The data must be returned exactly. No line may be left out.

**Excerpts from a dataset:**
=== Begin Enclosure ===

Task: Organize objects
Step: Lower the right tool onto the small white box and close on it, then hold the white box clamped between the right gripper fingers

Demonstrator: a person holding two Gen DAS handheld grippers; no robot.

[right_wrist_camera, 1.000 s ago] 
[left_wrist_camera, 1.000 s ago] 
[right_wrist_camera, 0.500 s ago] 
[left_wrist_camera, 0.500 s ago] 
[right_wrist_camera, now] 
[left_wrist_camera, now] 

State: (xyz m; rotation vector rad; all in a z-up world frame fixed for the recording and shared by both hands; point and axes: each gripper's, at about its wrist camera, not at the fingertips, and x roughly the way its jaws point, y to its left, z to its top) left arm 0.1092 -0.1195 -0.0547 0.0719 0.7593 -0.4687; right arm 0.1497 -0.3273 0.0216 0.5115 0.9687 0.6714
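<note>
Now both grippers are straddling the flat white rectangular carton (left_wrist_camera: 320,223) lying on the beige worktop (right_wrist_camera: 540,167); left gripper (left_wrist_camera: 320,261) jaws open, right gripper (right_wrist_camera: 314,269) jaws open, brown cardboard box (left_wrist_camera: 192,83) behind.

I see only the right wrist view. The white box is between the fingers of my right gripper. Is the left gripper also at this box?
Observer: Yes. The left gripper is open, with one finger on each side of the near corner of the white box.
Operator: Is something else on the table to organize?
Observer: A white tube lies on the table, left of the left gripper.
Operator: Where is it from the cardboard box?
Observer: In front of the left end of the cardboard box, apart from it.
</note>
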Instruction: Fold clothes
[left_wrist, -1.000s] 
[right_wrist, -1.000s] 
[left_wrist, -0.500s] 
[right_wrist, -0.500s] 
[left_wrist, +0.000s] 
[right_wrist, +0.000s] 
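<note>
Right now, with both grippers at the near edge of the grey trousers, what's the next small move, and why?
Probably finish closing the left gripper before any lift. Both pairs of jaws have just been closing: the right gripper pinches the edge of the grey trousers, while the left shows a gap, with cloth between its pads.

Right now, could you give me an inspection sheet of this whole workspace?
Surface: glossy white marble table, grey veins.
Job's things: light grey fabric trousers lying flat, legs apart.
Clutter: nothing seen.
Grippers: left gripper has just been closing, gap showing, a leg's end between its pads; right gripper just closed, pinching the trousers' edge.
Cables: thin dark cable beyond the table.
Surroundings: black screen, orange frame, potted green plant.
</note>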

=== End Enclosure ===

**TASK ANSWER:**
Task: Organize objects
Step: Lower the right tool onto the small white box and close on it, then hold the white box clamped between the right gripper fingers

Demonstrator: a person holding two Gen DAS handheld grippers; no robot.

[right_wrist_camera, 1.000 s ago] 
[left_wrist_camera, 1.000 s ago] 
[right_wrist_camera, 0.500 s ago] 
[left_wrist_camera, 0.500 s ago] 
[right_wrist_camera, now] 
[left_wrist_camera, now] 

State: (xyz m; rotation vector rad; all in a z-up world frame fixed for the recording and shared by both hands; point and axes: each gripper's, at about its wrist camera, not at the fingertips, and x roughly the way its jaws point, y to its left, z to its top) left arm 0.1092 -0.1195 -0.0547 0.0719 0.7593 -0.4687; right arm 0.1497 -0.3273 0.0216 0.5115 0.9687 0.6714
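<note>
Now both grippers are straddling the flat white rectangular carton (left_wrist_camera: 320,223) lying on the beige worktop (right_wrist_camera: 540,167); left gripper (left_wrist_camera: 320,261) jaws open, right gripper (right_wrist_camera: 314,269) jaws open, brown cardboard box (left_wrist_camera: 192,83) behind.

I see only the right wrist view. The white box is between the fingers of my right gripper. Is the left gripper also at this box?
Observer: Yes. The left gripper is open, with one finger on each side of the near corner of the white box.
Operator: Is something else on the table to organize?
Observer: A white tube lies on the table, left of the left gripper.
Operator: Where is it from the cardboard box?
Observer: In front of the left end of the cardboard box, apart from it.
</note>
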Instruction: Fold clothes
[left_wrist, -1.000s] 
[right_wrist, -1.000s] 
[left_wrist, -0.500s] 
[right_wrist, -0.500s] 
[left_wrist, +0.000s] 
[right_wrist, +0.000s] 
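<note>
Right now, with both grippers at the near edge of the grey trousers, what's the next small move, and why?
Probably finish closing the left gripper before any lift. Both pairs of jaws have just been closing: the right gripper pinches the edge of the grey trousers, while the left shows a gap, with cloth between its pads.

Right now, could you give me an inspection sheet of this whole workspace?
Surface: glossy white marble table, grey veins.
Job's things: light grey fabric trousers lying flat, legs apart.
Clutter: nothing seen.
Grippers: left gripper has just been closing, gap showing, a leg's end between its pads; right gripper just closed, pinching the trousers' edge.
Cables: thin dark cable beyond the table.
Surroundings: black screen, orange frame, potted green plant.
</note>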

The exercise is done now.